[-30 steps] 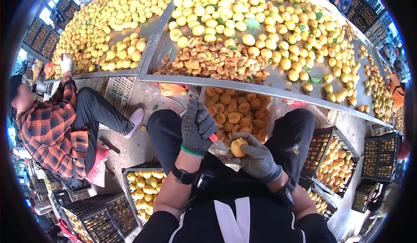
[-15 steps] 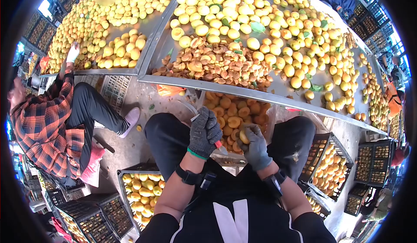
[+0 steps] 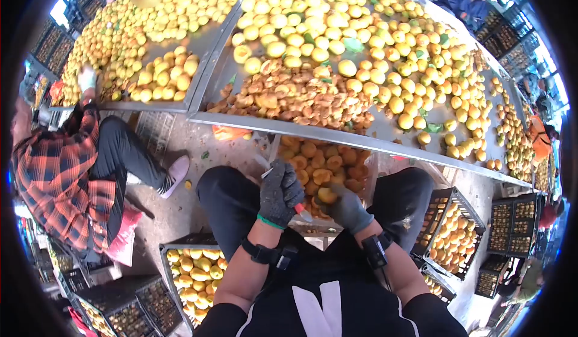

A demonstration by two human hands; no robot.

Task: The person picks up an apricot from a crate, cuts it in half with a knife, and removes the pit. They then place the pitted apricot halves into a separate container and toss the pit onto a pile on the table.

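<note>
My left hand, in a dark grey knitted glove with a green cuff, is closed around a small knife. Red on the knife and a pale blade-like tip stick out below the fingers; a pale piece also shows above the fist. My right hand, in a grey glove, grips a yellow-orange apricot between thumb and fingers. Both hands are above my lap, in front of a crate of apricot halves beneath the table edge.
The metal table bears whole apricots, leaves and a pile of brown apricot pieces. Apricot-filled crates stand at my left and right. A person in a plaid shirt sits at left, a gloved hand over the fruit.
My right hand has moved slightly left and down with the apricot, its wrist turning. My left hand is slightly lower. The seated person's gloved hand has moved left.
</note>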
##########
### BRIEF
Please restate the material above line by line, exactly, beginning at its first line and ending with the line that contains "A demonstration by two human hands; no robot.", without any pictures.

### SOLVED PROBLEM
[-30 steps] 
[-15 steps] 
[+0 steps] 

A demonstration by two human hands; no robot.

The exercise requires no further work.